* _Assignment_: In the records that follow, the lines from the one containing "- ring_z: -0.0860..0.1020" to the one containing "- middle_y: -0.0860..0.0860", inclusive, are to be given again exactly.

* _Entries supplied_:

*** Begin section ***

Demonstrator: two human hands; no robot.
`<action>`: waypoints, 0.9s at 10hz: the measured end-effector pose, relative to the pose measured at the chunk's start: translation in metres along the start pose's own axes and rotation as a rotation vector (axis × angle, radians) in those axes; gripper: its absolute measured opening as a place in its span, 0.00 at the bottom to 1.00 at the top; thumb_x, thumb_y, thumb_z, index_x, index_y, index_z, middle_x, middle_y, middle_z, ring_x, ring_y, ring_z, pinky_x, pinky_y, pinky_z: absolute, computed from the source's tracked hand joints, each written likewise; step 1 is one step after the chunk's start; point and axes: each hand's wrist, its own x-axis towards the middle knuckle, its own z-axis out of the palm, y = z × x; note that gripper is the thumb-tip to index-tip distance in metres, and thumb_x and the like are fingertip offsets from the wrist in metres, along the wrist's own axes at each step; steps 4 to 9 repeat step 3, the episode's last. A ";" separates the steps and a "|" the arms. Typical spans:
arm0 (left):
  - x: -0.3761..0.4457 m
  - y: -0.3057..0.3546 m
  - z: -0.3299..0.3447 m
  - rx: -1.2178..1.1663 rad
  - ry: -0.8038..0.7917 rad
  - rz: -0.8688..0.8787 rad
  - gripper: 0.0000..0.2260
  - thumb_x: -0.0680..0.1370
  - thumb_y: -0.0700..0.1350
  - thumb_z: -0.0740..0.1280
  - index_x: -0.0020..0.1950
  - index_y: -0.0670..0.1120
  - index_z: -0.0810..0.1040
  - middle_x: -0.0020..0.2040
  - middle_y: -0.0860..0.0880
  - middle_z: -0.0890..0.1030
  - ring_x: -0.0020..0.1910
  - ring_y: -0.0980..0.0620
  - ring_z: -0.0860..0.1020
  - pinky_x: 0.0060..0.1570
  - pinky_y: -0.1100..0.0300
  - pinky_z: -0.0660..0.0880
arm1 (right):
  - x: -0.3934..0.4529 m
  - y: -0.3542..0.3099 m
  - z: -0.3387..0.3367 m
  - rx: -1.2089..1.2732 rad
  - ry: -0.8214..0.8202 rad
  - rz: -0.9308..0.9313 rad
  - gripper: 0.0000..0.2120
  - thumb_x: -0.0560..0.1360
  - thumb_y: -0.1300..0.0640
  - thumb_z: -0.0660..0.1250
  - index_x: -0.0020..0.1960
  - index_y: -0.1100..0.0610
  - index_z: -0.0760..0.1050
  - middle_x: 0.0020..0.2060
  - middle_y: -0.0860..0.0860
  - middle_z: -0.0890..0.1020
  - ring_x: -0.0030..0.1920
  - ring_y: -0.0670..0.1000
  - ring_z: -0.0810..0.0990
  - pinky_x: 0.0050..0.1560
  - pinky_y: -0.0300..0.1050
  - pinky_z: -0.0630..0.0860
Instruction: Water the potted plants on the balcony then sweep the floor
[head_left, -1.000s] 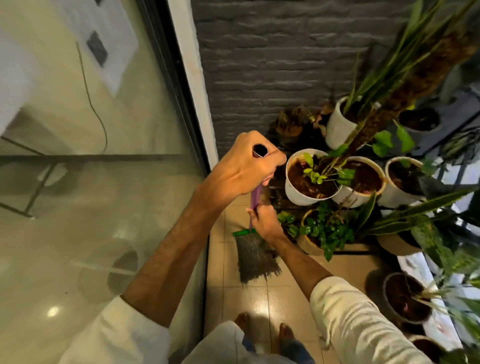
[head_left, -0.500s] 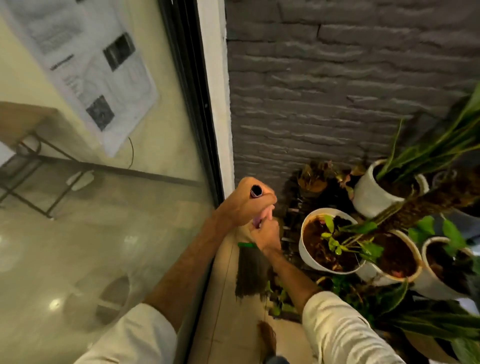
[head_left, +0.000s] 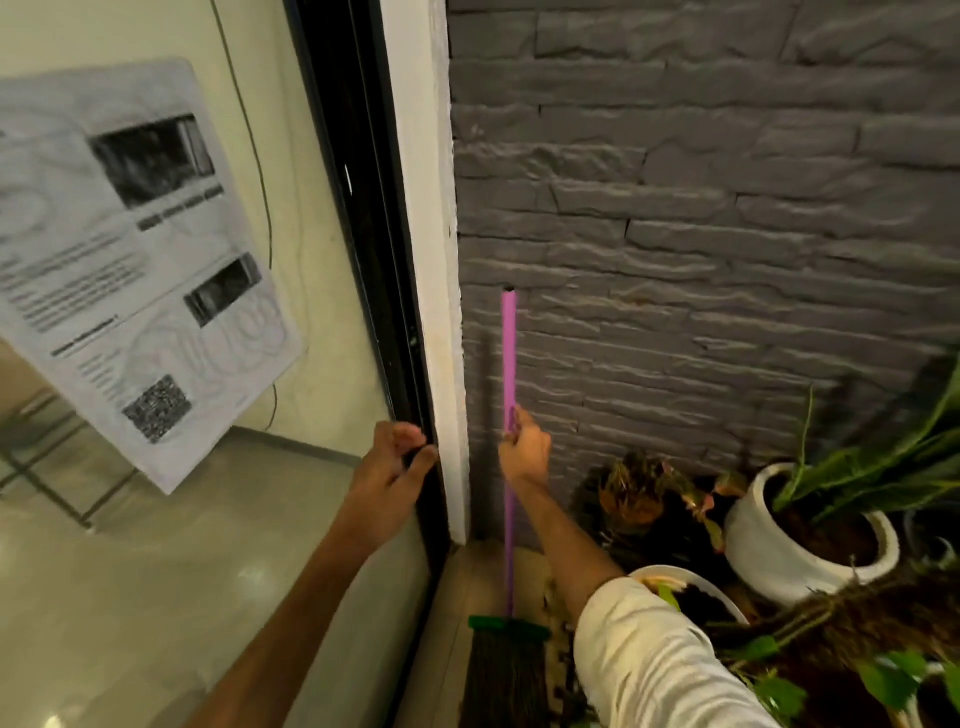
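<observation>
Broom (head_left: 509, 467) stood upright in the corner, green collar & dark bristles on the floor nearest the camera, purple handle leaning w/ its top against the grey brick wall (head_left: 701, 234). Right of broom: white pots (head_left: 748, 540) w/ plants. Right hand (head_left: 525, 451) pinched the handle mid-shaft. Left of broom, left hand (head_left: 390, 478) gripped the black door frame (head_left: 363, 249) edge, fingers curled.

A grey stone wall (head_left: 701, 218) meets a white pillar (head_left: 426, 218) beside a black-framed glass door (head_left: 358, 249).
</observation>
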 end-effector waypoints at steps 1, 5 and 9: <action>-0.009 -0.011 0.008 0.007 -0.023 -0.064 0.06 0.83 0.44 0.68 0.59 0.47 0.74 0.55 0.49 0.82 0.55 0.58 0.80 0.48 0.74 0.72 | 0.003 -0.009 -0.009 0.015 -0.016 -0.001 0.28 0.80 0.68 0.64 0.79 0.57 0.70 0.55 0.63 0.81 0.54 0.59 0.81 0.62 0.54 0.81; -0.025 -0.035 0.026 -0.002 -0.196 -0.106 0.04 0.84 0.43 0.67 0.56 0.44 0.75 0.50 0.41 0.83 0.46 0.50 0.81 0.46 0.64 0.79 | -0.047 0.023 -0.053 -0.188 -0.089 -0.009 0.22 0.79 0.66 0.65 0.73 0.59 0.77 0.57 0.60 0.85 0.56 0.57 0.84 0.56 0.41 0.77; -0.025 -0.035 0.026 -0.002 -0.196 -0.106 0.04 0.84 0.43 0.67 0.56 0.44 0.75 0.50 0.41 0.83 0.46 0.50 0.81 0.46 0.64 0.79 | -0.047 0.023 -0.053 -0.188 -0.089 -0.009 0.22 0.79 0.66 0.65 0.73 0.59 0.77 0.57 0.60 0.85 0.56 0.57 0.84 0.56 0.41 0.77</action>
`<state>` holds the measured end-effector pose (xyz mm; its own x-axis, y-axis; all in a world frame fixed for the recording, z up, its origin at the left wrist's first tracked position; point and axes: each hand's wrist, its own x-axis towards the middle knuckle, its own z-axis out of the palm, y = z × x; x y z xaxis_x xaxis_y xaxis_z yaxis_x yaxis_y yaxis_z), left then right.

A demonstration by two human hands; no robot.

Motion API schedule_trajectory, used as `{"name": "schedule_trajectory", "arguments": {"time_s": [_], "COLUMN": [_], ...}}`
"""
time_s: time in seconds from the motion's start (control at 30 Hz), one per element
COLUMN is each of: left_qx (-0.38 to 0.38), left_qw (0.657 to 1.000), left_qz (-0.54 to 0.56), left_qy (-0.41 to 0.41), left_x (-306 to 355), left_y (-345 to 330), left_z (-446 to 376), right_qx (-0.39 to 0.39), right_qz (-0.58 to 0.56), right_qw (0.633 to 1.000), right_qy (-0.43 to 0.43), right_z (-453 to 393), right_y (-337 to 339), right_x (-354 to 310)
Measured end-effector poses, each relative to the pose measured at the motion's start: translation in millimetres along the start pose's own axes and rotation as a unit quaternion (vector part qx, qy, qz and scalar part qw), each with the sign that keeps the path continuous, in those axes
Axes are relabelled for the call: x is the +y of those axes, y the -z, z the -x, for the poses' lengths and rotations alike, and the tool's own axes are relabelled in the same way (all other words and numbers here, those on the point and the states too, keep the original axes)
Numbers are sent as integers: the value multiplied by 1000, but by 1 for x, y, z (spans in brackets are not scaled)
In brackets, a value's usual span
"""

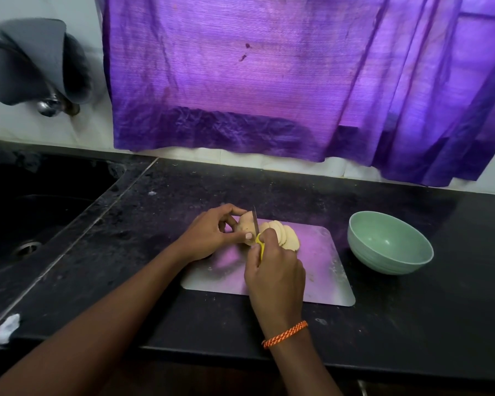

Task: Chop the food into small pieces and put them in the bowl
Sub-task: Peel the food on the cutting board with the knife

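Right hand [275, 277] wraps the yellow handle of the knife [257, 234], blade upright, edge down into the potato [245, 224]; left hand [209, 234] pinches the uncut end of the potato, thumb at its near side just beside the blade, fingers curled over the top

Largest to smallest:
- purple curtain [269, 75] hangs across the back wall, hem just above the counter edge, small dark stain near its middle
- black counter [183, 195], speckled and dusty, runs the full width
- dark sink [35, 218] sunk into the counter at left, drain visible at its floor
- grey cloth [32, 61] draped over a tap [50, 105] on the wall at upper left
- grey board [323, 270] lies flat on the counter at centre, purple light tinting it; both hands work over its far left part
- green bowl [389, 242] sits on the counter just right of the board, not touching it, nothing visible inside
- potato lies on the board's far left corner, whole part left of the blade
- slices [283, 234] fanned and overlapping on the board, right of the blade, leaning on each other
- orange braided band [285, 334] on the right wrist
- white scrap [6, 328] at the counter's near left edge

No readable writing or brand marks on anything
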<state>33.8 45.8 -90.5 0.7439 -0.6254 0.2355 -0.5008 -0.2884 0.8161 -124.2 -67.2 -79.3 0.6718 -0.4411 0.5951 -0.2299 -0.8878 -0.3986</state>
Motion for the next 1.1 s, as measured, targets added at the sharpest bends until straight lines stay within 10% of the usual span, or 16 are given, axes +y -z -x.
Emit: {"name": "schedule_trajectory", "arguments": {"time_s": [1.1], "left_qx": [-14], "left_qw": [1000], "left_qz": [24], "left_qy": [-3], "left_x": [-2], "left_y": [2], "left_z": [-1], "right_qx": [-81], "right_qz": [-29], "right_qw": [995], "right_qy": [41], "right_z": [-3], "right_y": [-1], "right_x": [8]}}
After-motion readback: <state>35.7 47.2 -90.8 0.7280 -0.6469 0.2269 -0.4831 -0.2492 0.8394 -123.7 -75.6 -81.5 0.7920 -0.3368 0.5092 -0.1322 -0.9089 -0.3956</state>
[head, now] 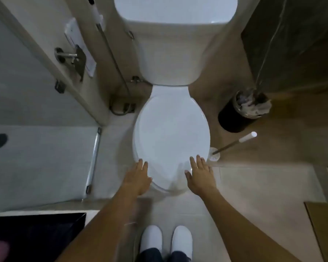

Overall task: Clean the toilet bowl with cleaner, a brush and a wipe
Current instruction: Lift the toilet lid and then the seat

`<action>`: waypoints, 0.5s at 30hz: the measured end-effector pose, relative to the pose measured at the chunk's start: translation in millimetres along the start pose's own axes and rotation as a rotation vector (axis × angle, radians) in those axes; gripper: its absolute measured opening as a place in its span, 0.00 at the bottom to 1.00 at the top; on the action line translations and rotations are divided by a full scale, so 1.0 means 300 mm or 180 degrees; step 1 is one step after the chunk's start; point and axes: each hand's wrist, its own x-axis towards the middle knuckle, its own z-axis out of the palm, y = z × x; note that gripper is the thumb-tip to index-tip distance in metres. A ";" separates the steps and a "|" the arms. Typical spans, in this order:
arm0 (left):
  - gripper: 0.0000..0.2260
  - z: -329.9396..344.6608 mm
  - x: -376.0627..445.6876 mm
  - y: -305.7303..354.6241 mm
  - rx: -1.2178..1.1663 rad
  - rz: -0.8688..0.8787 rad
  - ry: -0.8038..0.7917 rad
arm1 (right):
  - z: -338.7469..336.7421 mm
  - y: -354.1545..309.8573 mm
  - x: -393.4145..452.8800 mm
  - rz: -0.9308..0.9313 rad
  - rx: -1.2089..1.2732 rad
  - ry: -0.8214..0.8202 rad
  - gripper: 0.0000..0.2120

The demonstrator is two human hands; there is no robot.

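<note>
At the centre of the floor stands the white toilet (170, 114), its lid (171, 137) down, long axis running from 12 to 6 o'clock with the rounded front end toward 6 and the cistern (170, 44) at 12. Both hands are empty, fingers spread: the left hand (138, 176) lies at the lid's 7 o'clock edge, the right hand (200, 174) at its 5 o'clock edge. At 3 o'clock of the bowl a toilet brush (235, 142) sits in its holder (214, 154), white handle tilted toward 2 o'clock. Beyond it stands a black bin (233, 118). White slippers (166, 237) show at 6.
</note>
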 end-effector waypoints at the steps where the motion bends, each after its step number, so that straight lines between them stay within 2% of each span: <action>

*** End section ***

* _Your solution_:
  - ring_z: -0.0860..0.1020
  - pinky_x: 0.0060..0.1570
  - pinky_y: -0.1100..0.0300
  - pinky_z: -0.0660..0.0880
arm1 (right):
  - x: -0.3934..0.4529 m
  - y: -0.3542..0.3099 m
  - z: -0.3387..0.3367 m
  - rx: -1.2089..1.2732 rad
  - ry: -0.8214..0.8202 rad
  - rz: -0.9308..0.9313 rad
  - gripper: 0.0000..0.2120
  - thumb_x: -0.0560..0.1360
  - thumb_y: -0.1300..0.0640
  - thumb_z: -0.0660..0.1250
  - index_x: -0.0020..0.1960
  - index_y: -0.1100..0.0610
  - index_z: -0.0760..0.1050
  - middle_x: 0.0020..0.2060
  - middle_y: -0.0860..0.0860

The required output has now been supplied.